Why is the Black Skimmer's lower bill longer than the upper?
The longer, blade-thin lower mandible is a feeding adaptation. The skimmer flies low and slices the lower bill through the water; when it touches a fish, the bill snaps shut. Chicks actually hatch with equal-length mandibles, and the lower bill only grows longer once they begin feeding themselves.
How does a Black Skimmer catch fish?
It feeds by touch, not sight. The bird flies just above calm, shallow water with its mouth open and the sensitive lower mandible plowing the surface. The instant the bill contacts a fish, the head drops and the upper mandible clamps down to grab the prey, which is why skimmers often feed at dusk and after dark.

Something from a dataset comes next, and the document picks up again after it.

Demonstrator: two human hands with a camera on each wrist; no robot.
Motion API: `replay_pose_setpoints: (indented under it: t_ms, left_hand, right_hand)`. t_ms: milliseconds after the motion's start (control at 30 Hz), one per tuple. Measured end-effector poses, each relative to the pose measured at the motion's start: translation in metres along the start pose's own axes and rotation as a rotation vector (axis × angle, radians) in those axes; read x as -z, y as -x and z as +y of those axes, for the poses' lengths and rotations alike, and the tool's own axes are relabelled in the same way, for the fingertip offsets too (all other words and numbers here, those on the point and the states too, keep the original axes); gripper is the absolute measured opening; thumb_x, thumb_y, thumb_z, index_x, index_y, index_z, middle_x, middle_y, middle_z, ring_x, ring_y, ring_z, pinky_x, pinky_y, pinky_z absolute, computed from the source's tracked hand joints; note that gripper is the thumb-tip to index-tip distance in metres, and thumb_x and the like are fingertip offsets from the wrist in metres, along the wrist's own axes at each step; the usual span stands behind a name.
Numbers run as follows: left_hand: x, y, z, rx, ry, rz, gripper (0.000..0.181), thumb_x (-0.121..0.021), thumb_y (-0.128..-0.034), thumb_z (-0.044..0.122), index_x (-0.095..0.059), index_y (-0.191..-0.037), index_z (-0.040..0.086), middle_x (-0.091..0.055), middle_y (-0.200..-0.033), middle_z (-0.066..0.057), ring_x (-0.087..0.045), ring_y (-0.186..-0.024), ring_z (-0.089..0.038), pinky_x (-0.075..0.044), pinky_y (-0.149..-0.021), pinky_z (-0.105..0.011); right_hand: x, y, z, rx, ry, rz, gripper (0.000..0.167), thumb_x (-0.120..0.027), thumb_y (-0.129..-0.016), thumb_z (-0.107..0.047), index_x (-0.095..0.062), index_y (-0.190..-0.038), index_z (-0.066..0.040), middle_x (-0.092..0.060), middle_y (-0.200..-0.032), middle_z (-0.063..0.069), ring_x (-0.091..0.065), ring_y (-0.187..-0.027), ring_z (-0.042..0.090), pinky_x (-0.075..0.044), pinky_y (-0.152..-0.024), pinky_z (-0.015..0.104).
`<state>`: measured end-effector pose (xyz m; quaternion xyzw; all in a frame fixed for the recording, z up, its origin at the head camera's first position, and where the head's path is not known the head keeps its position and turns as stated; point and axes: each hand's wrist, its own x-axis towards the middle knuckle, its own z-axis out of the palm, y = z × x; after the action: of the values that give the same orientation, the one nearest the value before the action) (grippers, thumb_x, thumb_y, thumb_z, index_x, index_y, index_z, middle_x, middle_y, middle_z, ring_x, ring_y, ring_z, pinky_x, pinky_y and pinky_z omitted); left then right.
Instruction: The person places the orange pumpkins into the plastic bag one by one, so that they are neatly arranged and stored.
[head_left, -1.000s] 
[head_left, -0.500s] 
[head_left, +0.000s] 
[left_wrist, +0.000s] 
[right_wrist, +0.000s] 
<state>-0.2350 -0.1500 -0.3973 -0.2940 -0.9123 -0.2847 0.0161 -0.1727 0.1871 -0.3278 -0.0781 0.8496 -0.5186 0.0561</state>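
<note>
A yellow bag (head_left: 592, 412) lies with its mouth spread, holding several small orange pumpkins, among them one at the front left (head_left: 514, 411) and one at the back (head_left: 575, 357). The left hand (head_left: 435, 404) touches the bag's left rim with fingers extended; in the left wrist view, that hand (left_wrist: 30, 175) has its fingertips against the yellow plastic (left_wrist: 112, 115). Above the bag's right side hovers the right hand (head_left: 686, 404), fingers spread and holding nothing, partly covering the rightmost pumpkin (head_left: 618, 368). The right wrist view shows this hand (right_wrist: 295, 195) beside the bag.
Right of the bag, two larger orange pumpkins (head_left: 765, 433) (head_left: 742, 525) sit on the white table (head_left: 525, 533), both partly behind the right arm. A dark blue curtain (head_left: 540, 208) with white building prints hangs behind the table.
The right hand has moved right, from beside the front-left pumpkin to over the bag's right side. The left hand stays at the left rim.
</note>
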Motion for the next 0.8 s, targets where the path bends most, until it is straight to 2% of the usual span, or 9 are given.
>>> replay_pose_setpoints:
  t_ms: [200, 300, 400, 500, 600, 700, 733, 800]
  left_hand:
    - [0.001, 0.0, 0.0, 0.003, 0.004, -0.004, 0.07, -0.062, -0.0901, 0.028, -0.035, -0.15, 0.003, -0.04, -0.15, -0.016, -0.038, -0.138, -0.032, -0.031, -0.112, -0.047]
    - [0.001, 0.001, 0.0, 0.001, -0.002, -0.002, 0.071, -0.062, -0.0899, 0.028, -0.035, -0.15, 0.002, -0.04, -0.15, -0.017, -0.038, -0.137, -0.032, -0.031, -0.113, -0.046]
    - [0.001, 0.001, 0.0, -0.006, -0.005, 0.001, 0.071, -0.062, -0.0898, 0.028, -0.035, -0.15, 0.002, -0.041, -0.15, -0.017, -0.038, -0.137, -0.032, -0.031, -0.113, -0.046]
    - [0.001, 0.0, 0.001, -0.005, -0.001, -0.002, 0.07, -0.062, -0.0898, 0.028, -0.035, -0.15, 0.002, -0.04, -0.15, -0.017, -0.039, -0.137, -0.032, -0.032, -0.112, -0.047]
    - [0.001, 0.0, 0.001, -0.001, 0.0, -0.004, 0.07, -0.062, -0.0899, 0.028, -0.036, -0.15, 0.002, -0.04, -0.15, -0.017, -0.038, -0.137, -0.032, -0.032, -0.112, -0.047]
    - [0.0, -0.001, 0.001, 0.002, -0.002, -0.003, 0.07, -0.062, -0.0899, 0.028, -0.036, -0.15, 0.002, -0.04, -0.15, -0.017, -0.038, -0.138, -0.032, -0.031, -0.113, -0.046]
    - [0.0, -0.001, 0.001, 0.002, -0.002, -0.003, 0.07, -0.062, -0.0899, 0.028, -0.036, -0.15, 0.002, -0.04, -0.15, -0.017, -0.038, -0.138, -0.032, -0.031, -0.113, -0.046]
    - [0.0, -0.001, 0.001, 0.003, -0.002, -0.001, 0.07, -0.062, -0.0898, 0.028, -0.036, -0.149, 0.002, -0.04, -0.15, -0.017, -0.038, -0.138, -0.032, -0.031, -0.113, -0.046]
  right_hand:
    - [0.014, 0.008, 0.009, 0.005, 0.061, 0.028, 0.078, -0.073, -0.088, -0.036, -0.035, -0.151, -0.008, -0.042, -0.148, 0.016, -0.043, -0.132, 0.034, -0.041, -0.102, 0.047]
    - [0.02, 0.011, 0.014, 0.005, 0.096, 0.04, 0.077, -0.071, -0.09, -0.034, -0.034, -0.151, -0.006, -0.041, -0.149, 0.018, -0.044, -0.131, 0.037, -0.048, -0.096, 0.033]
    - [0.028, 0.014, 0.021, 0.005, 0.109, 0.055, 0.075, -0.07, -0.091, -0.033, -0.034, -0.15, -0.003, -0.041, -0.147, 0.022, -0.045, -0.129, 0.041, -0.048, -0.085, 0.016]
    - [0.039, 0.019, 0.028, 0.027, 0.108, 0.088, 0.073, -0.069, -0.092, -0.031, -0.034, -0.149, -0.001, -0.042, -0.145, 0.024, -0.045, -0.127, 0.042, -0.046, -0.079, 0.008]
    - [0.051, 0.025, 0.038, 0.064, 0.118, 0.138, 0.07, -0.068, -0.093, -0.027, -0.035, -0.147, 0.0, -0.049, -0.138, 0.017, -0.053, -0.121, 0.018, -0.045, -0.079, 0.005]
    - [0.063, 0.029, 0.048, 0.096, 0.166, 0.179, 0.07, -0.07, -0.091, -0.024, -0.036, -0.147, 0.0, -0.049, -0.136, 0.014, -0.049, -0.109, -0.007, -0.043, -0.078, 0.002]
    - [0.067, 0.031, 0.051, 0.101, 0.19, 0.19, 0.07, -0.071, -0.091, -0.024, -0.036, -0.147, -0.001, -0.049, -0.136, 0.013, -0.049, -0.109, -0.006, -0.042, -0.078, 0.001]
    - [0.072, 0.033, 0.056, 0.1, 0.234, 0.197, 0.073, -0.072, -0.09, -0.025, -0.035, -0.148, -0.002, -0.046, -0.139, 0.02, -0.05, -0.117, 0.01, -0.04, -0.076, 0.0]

Where can I see a Black Skimmer?
Look along warm coasts, the U.S. Atlantic and Gulf coasts and parts of coastal California, on sandy beaches, tidal flats, sandbars, and sheltered bays and lagoons. They often loaf in tight flocks alongside terns and feed most actively at dawn and dusk.
Are Black Skimmers endangered?
Globally the species is listed as Least Concern, but it is sensitive to disturbance and several states list it as threatened or of special concern. Because it nests on open beaches, it is highly vulnerable to human foot and vehicle traffic, pets, predators, and storm flooding of its colonies.
How do you tell a skimmer from a tern?
The bill is the giveaway: a skimmer has a long, flattened, red-and-black bill with the lower half jutting past the upper, while terns have evenly pointed bills. Skimmers are also blacker above, longer-winged, and fly with slower, more buoyant wingbeats, and only skimmers drag the bill through the water to feed.